DIAGNOSIS AND SURGICAL TREATMENT OF HIRSCHSPRUNG'S

DISEASE IN CHILDREN

1 2 Shamsieva L.A. , Atakulov J.O.

1Shamsieva Laylo Alisherovna - Student, PEDIATRIC FACULTY;

2Atakulov Jamshid Ostanokulovich - MD, Professor, DEPARTMENT OF PEDIATRIC SURGERY, SAMARKAND STATE MEDICAL INSTITUTE, SAMARKAND, REPUBLIC OF UZBEKISTAN

Abstract: Hirschsprung's disease remains one of the most severe congenital malformations of the abdominal organs in children that require complex reconstructive surgery. The article is devoted to the development of diagnostics and determination of treatment tactics for various clinical forms of Hirschsprung's disease in children. We observed 245 children with various clinical forms of Hirschsprung's disease. The result of the study showed the effectiveness of surgical treatment tactics used for Hirschsprung's disease in children, as well as its diagnosis. Keywords: Hirschsprung's disease, anal dilation, colostomy.

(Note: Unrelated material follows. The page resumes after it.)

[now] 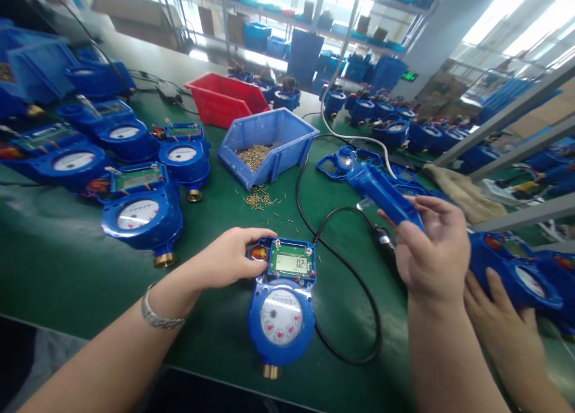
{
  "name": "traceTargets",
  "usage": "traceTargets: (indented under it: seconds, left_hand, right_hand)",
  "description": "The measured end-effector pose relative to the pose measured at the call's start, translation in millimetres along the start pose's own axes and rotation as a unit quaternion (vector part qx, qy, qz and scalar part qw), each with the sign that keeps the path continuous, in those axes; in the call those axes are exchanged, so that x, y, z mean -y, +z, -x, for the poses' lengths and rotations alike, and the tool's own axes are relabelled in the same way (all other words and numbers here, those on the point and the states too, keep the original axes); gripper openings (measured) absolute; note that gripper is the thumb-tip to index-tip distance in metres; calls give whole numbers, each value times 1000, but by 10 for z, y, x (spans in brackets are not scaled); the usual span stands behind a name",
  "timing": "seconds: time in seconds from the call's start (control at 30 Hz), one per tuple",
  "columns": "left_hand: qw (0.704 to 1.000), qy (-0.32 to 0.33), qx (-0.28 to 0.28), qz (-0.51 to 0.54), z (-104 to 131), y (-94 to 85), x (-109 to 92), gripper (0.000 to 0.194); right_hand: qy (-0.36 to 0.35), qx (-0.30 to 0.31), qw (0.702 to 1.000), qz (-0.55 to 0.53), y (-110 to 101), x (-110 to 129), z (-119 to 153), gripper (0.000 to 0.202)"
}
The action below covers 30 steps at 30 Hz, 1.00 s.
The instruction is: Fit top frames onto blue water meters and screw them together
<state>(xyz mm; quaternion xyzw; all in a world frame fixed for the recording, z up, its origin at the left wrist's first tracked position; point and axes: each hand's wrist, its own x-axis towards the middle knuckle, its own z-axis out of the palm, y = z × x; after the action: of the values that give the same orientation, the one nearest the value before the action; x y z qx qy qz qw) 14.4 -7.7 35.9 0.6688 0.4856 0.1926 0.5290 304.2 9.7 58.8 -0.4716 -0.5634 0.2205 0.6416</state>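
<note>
A blue water meter lies before me on the green bench, its dial facing up and its brass fitting toward me. Its electronics box is uncovered, showing a circuit board with a lit display. My left hand grips the left edge of that box between thumb and fingers. Raised at the right, my right hand is closed on a blue plastic cover, held tilted above the bench. A black electric screwdriver lies beside this hand, partly hidden by it.
A blue bin holds small brass screws, with loose screws spilled before it. Behind stands a red bin. Several meters crowd the left. Another person's hand touches a meter at right. A black cable loops across the bench.
</note>
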Motion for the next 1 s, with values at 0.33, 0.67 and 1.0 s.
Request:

Relevance. Despite the high incidence of the disease and dangerous complications of both the disease itself and the course of the postoperative period, there is no modern single algorithm for diagnosing and treating children with Hirschsprung's disease [2; 4]. Technical features of bowel relegation, residual zone of agangliosis lead to the need to perform repeated operations [1; 3]. Despite the apparent study of Hirschsprung's disease, there are still problems with its diagnosis and treatment in children [5].

The purpose of the research: Development of diagnostics and surgical treatment tactics for various clinical forms of Hirschsprung's disease in children.

Materials and methods of the research. This work is based on the analysis of the results of diagnosis and treatment of 245 children with various clinical forms of Hirschsprung's disease.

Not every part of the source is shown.